4. It should be noted that the soul does not say that there he will give her his love - although he really does - because she would thereby manifest only that God loves her. She states rather that there he will show her how to love him as perfectly as she desires. It is precisely by giving her his love there that he shows her how to love as she is loved by him. Besides teaching her to love purely, freely, and disinterestedly, as he loves us, God makes her love him with the very strength with which he loves her. Transforming her into his love, as we said, he gives her his own strength by which she can love him. As if he were to put an instrument in her hands and show her how it works by operating it jointly with her, he shows her how to love and gives her the ability to do so.

Until attaining this equality of love the soul is dissatisfied, nor would she be satisfied in heaven if, as St. Thomas affirms in the opuscule De Beatitudine,1 she did not feel that she loved God as much as she is loved by him. And even though in this state of spiritual marriage we are discussing there is not that perfection of glorious love, there is nonetheless a living and totally ineffable semblance of that perfection.

and then you will give me,
you, my Life, will give me there
what you gave me on that other day:

5. What the soul says he will then give her is essential glory, consisting in the vision of God's being. But before proceeding we ought to resolve a doubt: Why, since essential glory lies in seeing God and not in loving, does the soul declare at the beginning of the stanza that her aim was this love and not the essential glory, and afterward request, as something of less importance, essential glory? There are two reasons:

First, just as the ultimate reason for everything is love (which is seated in the will), whose property is to give and not to receive, whereas the property of the intellect (which is the subject of essential glory) lies in receiving and not giving, the soul in the inebriation of love does not put first the glory she will receive from God, but rather the surrender of herself to him through true love without concern for her own profit.

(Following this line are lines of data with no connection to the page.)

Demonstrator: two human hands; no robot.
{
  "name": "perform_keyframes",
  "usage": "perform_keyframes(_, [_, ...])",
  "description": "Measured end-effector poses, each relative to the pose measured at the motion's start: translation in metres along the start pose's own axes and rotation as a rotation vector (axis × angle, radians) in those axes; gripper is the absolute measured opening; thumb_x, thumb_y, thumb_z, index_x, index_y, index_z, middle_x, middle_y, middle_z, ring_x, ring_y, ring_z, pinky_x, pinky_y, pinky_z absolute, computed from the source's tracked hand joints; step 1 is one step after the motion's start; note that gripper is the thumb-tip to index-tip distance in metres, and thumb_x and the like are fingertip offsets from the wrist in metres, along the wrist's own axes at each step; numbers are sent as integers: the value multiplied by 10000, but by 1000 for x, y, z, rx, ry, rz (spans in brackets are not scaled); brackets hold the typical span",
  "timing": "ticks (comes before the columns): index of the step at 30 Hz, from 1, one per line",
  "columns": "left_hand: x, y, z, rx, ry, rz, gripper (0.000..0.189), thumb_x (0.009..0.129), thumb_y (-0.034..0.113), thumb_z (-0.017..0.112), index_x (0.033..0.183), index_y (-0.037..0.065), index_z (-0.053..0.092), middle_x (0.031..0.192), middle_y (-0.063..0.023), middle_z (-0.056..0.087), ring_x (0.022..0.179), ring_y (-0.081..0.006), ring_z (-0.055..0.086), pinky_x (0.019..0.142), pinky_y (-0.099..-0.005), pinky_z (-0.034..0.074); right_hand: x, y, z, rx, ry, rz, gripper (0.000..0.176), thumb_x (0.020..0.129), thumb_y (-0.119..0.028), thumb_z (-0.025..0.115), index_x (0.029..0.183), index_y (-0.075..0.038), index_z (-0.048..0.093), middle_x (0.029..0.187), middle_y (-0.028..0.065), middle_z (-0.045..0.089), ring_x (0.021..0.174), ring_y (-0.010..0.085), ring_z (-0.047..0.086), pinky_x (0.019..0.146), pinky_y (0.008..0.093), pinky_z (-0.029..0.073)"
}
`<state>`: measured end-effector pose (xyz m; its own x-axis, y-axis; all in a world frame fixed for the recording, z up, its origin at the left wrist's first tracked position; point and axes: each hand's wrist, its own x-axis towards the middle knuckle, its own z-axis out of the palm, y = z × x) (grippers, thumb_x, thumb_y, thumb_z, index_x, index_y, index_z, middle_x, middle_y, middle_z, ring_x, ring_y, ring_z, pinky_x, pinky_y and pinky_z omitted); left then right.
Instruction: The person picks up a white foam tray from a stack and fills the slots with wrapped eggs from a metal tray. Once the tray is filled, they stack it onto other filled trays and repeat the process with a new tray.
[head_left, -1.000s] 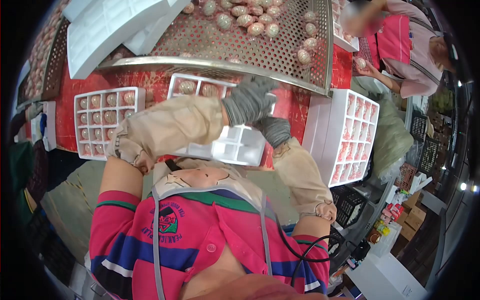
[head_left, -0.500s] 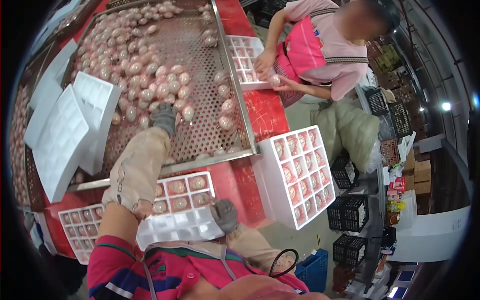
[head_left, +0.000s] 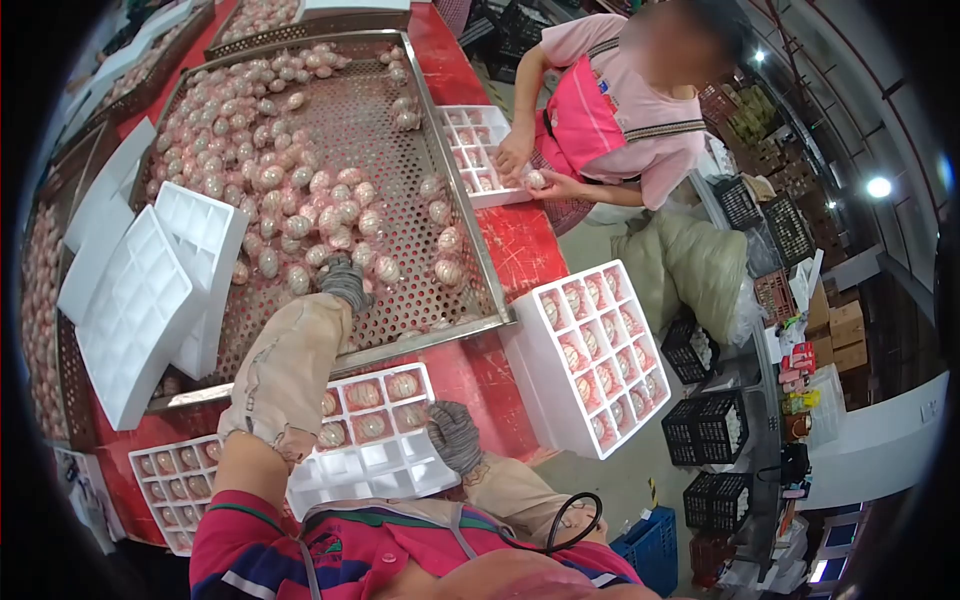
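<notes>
My left hand [head_left: 345,283], in a grey glove and a beige sleeve cover, is over the perforated metal tray [head_left: 415,290] at the near edge of the pile of film-wrapped eggs [head_left: 290,190]. Its fingers are bent and close together among the nearest eggs; what lies under them is hidden. My right hand [head_left: 455,437], also gloved, rests curled against the right edge of a white foam egg tray [head_left: 375,485] in front of me. Wrapped eggs sit in that tray's far rows; white compartments show in the nearer rows. My left forearm hides its left part.
Nested white foam trays [head_left: 130,330] lean over the metal tray's left side. Filled trays stand at the lower left [head_left: 180,490] and, as a tall stack [head_left: 590,360], at the right table edge. Across the red table [head_left: 525,245], a co-worker [head_left: 620,110] holds an egg beside another foam tray [head_left: 475,140].
My view has shifted slightly, so most things sit lower in it. My left hand stays at the egg pile's near edge, and my right hand stays by the foam tray.
</notes>
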<state>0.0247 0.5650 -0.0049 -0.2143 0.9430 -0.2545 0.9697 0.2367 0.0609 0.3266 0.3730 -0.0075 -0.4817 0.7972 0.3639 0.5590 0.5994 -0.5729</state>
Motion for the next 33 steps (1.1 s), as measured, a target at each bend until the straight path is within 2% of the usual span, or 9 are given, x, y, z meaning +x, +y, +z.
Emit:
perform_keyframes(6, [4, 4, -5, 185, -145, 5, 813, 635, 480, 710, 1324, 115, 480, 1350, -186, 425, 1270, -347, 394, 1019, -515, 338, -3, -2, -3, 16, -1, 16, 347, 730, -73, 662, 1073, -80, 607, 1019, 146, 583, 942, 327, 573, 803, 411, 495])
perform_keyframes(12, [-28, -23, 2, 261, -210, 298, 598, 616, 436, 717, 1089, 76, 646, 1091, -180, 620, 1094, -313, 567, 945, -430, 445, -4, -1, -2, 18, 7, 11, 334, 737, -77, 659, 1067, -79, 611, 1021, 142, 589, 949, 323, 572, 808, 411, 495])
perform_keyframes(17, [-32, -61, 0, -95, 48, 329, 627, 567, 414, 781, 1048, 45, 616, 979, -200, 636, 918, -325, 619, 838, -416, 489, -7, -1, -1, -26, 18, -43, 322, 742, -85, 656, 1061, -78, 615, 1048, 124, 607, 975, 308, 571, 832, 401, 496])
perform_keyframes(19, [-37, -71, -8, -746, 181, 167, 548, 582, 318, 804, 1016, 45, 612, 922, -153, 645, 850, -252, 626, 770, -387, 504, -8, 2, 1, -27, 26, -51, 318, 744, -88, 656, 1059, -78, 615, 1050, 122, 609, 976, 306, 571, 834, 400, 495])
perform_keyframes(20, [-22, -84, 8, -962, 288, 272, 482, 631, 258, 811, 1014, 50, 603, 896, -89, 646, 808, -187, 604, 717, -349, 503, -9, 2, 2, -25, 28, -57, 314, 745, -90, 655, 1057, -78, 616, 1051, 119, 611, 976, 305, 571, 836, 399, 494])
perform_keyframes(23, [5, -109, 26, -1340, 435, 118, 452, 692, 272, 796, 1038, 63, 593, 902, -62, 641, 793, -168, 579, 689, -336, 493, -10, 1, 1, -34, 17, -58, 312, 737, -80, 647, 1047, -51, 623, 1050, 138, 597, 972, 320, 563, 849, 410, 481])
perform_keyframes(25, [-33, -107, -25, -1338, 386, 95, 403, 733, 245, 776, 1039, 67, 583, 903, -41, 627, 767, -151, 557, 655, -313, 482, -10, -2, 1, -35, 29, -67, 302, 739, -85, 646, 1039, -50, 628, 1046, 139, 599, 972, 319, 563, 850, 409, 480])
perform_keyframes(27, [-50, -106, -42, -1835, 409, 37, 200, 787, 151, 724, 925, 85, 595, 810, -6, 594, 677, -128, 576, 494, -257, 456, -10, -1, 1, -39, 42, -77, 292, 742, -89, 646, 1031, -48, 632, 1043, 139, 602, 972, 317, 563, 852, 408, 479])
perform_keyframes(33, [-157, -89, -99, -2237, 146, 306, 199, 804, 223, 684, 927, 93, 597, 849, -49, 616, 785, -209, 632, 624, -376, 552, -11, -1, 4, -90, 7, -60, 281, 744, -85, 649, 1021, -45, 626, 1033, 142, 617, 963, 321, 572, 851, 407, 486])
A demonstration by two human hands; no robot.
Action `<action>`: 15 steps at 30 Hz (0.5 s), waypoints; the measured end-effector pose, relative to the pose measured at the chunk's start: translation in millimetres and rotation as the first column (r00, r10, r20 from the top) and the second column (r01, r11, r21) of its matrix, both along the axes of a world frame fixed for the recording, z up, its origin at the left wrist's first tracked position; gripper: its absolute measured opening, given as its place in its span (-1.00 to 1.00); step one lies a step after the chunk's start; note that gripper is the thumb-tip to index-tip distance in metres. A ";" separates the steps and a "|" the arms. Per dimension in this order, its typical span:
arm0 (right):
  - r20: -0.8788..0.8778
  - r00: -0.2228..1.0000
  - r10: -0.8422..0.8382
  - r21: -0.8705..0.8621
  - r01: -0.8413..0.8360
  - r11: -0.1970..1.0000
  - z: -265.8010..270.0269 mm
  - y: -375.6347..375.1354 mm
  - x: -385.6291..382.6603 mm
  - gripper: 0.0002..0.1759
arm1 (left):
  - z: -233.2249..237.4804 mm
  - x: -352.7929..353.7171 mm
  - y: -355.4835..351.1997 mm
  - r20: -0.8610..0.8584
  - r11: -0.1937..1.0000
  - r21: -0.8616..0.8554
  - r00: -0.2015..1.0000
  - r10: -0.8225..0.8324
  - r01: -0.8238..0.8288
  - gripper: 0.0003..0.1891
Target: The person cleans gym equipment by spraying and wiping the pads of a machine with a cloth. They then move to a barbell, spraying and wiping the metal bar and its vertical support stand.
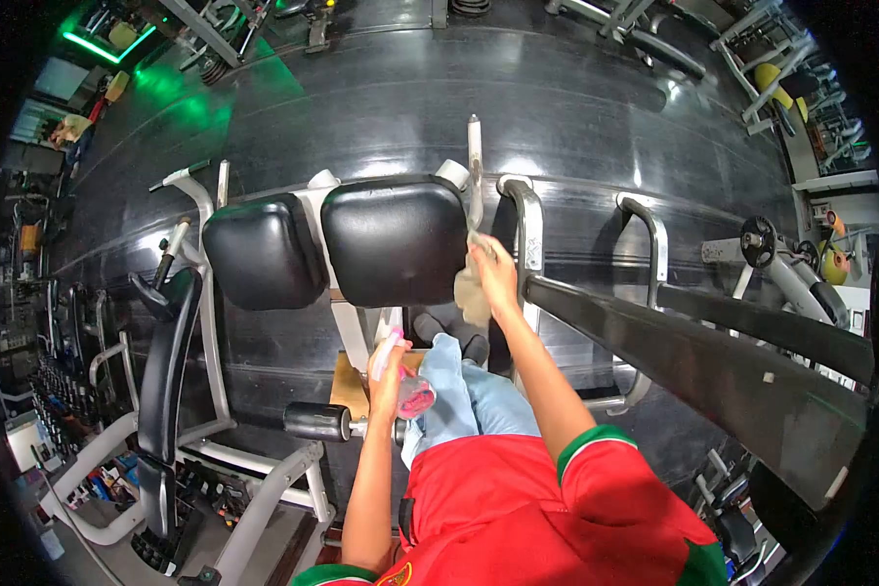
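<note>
My left hand [387, 379] is closed around a spray bottle [416, 398] with a pink-and-white spray head and pink liquid inside. It hangs tilted in front of my jeans. My right hand [495, 273] grips a beige cloth [472, 295], which droops beside the right edge of a black padded seat [393, 239]. The top of the cloth lies against the lower part of an upright metal bar [475, 161]. Left of that seat is a second black pad [264, 252] on the same white frame.
A long dark beam [693, 366] runs close along my right side. At lower left stand a black bench pad [171, 361] and a foam roller [317, 421]. Dark glossy floor [361, 107] stretches ahead, with more gym machines around it.
</note>
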State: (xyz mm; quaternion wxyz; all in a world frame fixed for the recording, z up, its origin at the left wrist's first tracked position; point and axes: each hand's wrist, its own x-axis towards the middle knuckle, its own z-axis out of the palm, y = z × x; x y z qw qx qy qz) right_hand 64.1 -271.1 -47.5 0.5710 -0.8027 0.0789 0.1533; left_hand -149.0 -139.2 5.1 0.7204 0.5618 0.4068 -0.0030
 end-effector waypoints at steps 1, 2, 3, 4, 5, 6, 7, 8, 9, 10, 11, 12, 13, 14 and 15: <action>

Second, the desire to see is included in the desire to love and already presupposed in the preceding stanzas, for it is impossible to reach the perfect love of God without the perfect vision of God. Thus the force of this doubt is resolved by the first answer. With love the soul pays God what she owes him; with the intellect, on the contrary, she receives from him.

6. But returning to the commentary, let us see what day "that other day" is, which she here mentions, as well as the meaning of the "what" God gave her on that other day and which she asks to have afterward in glory.

By "that other day," she means the day of God's eternity, which is different from this temporal day. In that day of eternity God predestined the soul to glory, decreed the glory he would bestow on her, and gave it to her freely from all eternity before he created her. And this "what" is so proper to the soul that no event or adversity, whether great or insignificant, will suffice to take it from her; rather, she will attain the endless possession of the "what" to which God predestined her from eternity. And this is the "what" that she says he gave her on that other day and she now desires to possess openly in glory.

As for understanding the nature of the "what" he there gave her: Neither eye has seen, nor ear heard, nor has it entered into the human heart, as the Apostle says [1 Cor. 2:9]. And again Isaiah says: Eye has not seen, outside of you, Lord, what you have prepared, and so on [Is. 64:4]. Since it has no name, the soul calls it "what." The "what" is in point of fact the vision of God, but that which the vision of God is to the soul has no other name than "what."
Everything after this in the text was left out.